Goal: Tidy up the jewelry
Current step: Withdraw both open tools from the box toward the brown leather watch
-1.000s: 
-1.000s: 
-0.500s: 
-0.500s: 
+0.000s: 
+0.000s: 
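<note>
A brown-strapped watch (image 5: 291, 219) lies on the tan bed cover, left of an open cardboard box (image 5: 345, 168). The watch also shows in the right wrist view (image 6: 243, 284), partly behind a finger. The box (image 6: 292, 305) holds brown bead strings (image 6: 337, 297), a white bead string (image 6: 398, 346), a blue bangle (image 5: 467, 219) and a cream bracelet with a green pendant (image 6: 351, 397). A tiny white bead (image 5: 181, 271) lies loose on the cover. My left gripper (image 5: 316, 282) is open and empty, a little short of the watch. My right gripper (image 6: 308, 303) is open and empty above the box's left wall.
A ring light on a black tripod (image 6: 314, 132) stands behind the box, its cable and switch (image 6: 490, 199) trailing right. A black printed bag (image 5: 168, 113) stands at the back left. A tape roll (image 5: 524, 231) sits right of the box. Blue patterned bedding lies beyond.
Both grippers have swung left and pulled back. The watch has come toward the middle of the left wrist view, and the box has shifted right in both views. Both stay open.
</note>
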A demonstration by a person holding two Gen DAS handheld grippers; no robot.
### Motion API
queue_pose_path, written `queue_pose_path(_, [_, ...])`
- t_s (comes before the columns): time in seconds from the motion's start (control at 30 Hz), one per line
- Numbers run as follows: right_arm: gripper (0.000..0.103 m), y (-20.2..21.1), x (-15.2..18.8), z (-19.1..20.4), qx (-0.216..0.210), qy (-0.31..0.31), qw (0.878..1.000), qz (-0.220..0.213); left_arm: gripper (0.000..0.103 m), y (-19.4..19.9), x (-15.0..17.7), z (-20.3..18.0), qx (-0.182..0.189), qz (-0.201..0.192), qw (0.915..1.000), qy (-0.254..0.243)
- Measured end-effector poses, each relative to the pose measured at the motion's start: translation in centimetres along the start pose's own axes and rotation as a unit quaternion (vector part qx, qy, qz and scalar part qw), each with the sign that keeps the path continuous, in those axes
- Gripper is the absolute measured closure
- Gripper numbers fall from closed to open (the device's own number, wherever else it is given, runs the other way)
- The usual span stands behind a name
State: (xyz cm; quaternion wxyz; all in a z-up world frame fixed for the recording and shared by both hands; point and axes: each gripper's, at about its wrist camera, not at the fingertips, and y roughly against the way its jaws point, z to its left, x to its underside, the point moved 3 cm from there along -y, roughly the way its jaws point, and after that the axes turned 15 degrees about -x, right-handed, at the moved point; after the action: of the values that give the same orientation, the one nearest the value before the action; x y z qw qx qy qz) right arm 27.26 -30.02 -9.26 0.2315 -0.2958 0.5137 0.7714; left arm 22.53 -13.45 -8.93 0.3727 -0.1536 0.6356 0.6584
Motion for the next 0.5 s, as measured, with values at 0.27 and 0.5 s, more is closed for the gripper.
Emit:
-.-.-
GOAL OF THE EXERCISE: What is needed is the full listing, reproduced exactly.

RESPONSE TO THIS EXERCISE:
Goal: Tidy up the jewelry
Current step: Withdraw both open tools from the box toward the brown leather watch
-1.000s: 
-1.000s: 
-0.500s: 
-0.500s: 
+0.000s: 
+0.000s: 
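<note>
A brown-strapped watch (image 5: 291, 219) lies on the tan bed cover, left of an open cardboard box (image 5: 345, 168). The watch also shows in the right wrist view (image 6: 243, 284), partly behind a finger. The box (image 6: 292, 305) holds brown bead strings (image 6: 337, 297), a white bead string (image 6: 398, 346), a blue bangle (image 5: 467, 219) and a cream bracelet with a green pendant (image 6: 351, 397). A tiny white bead (image 5: 181, 271) lies loose on the cover. My left gripper (image 5: 316, 282) is open and empty, a little short of the watch. My right gripper (image 6: 308, 303) is open and empty above the box's left wall.
A ring light on a black tripod (image 6: 314, 132) stands behind the box, its cable and switch (image 6: 490, 199) trailing right. A black printed bag (image 5: 168, 113) stands at the back left. A tape roll (image 5: 524, 231) sits right of the box. Blue patterned bedding lies beyond.
Both grippers have swung left and pulled back. The watch has come toward the middle of the left wrist view, and the box has shifted right in both views. Both stay open.
</note>
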A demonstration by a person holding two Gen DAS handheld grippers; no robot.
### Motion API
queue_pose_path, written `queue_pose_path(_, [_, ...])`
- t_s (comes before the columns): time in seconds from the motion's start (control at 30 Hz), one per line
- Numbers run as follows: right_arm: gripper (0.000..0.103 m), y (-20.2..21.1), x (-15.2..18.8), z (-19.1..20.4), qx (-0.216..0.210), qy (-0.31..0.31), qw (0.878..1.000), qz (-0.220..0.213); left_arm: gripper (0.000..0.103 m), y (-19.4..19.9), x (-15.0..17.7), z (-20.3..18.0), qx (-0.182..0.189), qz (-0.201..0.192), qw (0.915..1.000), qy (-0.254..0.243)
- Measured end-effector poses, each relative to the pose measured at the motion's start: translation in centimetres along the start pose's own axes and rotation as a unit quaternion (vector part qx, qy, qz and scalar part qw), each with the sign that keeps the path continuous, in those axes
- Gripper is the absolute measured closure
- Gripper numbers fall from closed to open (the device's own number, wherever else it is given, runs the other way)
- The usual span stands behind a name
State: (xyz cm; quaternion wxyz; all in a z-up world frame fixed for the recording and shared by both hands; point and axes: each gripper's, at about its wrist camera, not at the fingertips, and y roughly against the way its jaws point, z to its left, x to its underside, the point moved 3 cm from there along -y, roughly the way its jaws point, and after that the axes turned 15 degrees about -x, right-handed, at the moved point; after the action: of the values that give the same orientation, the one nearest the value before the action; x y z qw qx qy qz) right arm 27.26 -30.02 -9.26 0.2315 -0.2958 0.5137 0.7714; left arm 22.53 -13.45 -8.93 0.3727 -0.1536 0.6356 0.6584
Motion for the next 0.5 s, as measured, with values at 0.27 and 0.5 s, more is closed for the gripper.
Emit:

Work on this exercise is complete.